Data provided –
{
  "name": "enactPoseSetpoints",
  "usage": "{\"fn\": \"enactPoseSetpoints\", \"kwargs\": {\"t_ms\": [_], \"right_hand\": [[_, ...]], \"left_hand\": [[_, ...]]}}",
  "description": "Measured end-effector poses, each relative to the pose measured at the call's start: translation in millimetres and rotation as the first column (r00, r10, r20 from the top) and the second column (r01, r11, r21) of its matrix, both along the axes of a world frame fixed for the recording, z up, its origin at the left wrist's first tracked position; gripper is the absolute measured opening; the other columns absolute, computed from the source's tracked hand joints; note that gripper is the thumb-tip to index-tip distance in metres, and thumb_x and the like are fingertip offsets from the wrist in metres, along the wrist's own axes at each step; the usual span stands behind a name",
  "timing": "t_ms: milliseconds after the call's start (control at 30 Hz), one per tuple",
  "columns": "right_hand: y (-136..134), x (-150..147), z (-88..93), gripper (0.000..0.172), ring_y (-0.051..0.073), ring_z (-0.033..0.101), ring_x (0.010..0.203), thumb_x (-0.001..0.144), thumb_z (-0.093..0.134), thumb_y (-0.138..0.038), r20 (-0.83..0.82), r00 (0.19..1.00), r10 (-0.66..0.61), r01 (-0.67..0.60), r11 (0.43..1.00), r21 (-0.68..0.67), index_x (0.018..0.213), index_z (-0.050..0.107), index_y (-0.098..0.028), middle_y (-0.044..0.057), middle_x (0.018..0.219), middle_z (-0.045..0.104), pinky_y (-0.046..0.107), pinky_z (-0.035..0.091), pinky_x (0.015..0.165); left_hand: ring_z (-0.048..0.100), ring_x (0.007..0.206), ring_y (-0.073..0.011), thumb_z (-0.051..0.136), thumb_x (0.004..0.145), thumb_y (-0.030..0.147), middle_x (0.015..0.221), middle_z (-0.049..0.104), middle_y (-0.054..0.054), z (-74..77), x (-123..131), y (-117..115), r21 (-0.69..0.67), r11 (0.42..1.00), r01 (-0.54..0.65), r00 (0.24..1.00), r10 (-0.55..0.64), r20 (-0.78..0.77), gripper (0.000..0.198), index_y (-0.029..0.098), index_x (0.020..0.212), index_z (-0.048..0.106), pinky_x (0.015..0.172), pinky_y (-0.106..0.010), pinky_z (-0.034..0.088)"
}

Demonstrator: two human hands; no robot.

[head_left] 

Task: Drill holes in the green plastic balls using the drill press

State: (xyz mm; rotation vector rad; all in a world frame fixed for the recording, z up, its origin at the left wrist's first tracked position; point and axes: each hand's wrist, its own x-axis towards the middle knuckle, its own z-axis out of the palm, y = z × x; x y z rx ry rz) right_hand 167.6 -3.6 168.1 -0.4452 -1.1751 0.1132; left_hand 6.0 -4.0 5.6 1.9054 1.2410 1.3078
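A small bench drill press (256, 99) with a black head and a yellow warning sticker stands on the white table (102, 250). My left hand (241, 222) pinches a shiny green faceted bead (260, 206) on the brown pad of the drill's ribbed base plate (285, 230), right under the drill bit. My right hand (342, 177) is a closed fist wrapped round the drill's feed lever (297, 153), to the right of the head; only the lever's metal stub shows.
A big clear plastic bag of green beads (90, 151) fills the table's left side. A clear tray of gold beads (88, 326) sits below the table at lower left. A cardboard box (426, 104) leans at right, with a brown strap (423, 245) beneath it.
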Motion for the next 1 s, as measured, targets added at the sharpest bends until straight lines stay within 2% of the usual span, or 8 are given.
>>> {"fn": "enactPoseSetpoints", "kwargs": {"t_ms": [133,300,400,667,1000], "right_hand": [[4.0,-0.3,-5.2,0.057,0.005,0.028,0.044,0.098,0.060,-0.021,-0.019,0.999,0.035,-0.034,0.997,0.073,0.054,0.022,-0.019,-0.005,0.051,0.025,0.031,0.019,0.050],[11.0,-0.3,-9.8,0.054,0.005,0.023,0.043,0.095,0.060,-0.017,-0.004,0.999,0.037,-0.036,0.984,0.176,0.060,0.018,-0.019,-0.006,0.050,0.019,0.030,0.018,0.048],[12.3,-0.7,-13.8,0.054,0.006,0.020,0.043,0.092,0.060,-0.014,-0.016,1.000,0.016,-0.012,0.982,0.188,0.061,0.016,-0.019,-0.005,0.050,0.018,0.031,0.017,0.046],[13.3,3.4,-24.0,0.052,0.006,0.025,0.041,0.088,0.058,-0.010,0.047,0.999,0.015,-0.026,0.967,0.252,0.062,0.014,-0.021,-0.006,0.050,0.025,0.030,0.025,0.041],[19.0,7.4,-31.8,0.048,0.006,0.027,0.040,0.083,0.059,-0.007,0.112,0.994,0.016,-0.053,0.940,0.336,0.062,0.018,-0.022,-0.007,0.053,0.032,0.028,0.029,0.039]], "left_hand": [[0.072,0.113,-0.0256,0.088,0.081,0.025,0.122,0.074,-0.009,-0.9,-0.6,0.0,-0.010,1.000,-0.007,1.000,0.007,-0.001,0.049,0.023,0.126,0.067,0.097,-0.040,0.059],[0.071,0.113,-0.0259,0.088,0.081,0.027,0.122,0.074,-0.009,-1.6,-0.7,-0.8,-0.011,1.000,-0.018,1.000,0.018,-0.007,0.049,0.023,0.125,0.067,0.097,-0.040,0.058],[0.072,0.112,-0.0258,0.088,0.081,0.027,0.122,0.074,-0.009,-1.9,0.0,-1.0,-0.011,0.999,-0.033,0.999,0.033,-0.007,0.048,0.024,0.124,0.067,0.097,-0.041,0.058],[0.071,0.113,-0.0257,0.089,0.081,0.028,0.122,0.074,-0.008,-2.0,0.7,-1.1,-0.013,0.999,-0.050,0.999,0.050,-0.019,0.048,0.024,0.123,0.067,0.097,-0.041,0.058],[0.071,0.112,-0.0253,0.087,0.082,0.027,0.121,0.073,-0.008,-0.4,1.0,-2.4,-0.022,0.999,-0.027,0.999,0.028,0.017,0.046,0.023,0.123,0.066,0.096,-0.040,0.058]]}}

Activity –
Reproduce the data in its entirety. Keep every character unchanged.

Problem solution –
{
  "name": "enactPoseSetpoints",
  "usage": "{\"fn\": \"enactPoseSetpoints\", \"kwargs\": {\"t_ms\": [_], \"right_hand\": [[_, ...]], \"left_hand\": [[_, ...]]}}",
  "description": "Measured end-effector poses, each relative to the pose measured at the call's start: translation in millimetres and rotation as the first column (r00, r10, r20 from the top) and the second column (r01, r11, r21) of its matrix, both along the axes of a world frame fixed for the recording, z up, its origin at the left wrist's first tracked position; gripper is the absolute measured opening; the other columns absolute, computed from the source's tracked hand joints; note that gripper is the thumb-tip to index-tip distance in metres, and thumb_x and the like are fingertip offsets from the wrist in metres, along the wrist's own axes at each step; the usual span stands behind a name",
  "timing": "t_ms: milliseconds after the call's start (control at 30 Hz), one per tuple",
  "columns": "right_hand: y (-136..134), x (-150..147), z (-88..93), gripper (0.000..0.172), ring_y (-0.051..0.073), ring_z (-0.033..0.101), ring_x (0.010..0.203), thumb_x (-0.001..0.144), thumb_z (-0.093..0.134), thumb_y (-0.138..0.038), r20 (-0.83..0.82), r00 (0.19..1.00), r10 (-0.66..0.61), r01 (-0.67..0.60), r11 (0.43..1.00), r21 (-0.68..0.67), index_x (0.018..0.213), index_z (-0.050..0.107), index_y (-0.098..0.028), middle_y (-0.044..0.057), middle_x (0.018..0.219), middle_z (-0.045..0.104), pinky_y (-0.046..0.107), pinky_z (-0.035..0.091), pinky_x (0.015..0.165); left_hand: ring_z (-0.048..0.100), ring_x (0.007..0.206), ring_y (-0.073..0.011), thumb_z (-0.051..0.136), thumb_x (0.004..0.145), thumb_y (-0.030..0.147), middle_x (0.015..0.221), middle_z (-0.049..0.104), middle_y (-0.054..0.054), z (-74..77), x (-123..131), y (-117..115), r21 (-0.69..0.67), r11 (0.42..1.00), r01 (-0.54..0.65), r00 (0.24..1.00), r10 (-0.55..0.64), r20 (-0.78..0.77), gripper (0.000..0.198), index_y (-0.029..0.098), index_x (0.020..0.212), index_z (-0.048..0.106), pinky_x (0.015..0.172), pinky_y (-0.106..0.010), pinky_z (-0.034..0.088)"
}

Demonstrator: two human hands; no robot.

[head_left] 

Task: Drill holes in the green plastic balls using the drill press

State: (xyz mm; rotation vector rad; all in a world frame fixed for the recording, z up, its origin at the left wrist's first tracked position; point and axes: each hand's wrist, its own x-axis towards the middle knuckle, its own z-axis out of the palm, y = z × x; x y z rx ry rz) right_hand 167.6 -3.6 168.1 -0.4452 -1.1751 0.1132; left_hand 6.0 -4.0 5.6 1.9054 1.2410 1.3078
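A small bench drill press (256, 99) with a black head and a yellow warning sticker stands on the white table (102, 250). My left hand (241, 222) pinches a shiny green faceted bead (260, 206) on the brown pad of the drill's ribbed base plate (285, 230), right under the drill bit. My right hand (342, 177) is a closed fist wrapped round the drill's feed lever (297, 153), to the right of the head; only the lever's metal stub shows.
A big clear plastic bag of green beads (90, 151) fills the table's left side. A clear tray of gold beads (88, 326) sits below the table at lower left. A cardboard box (426, 104) leans at right, with a brown strap (423, 245) beneath it.
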Motion for the next 1 s, as measured, targets added at the sharpest bends until straight lines stay within 2% of the usual span, or 8 are given.
>>> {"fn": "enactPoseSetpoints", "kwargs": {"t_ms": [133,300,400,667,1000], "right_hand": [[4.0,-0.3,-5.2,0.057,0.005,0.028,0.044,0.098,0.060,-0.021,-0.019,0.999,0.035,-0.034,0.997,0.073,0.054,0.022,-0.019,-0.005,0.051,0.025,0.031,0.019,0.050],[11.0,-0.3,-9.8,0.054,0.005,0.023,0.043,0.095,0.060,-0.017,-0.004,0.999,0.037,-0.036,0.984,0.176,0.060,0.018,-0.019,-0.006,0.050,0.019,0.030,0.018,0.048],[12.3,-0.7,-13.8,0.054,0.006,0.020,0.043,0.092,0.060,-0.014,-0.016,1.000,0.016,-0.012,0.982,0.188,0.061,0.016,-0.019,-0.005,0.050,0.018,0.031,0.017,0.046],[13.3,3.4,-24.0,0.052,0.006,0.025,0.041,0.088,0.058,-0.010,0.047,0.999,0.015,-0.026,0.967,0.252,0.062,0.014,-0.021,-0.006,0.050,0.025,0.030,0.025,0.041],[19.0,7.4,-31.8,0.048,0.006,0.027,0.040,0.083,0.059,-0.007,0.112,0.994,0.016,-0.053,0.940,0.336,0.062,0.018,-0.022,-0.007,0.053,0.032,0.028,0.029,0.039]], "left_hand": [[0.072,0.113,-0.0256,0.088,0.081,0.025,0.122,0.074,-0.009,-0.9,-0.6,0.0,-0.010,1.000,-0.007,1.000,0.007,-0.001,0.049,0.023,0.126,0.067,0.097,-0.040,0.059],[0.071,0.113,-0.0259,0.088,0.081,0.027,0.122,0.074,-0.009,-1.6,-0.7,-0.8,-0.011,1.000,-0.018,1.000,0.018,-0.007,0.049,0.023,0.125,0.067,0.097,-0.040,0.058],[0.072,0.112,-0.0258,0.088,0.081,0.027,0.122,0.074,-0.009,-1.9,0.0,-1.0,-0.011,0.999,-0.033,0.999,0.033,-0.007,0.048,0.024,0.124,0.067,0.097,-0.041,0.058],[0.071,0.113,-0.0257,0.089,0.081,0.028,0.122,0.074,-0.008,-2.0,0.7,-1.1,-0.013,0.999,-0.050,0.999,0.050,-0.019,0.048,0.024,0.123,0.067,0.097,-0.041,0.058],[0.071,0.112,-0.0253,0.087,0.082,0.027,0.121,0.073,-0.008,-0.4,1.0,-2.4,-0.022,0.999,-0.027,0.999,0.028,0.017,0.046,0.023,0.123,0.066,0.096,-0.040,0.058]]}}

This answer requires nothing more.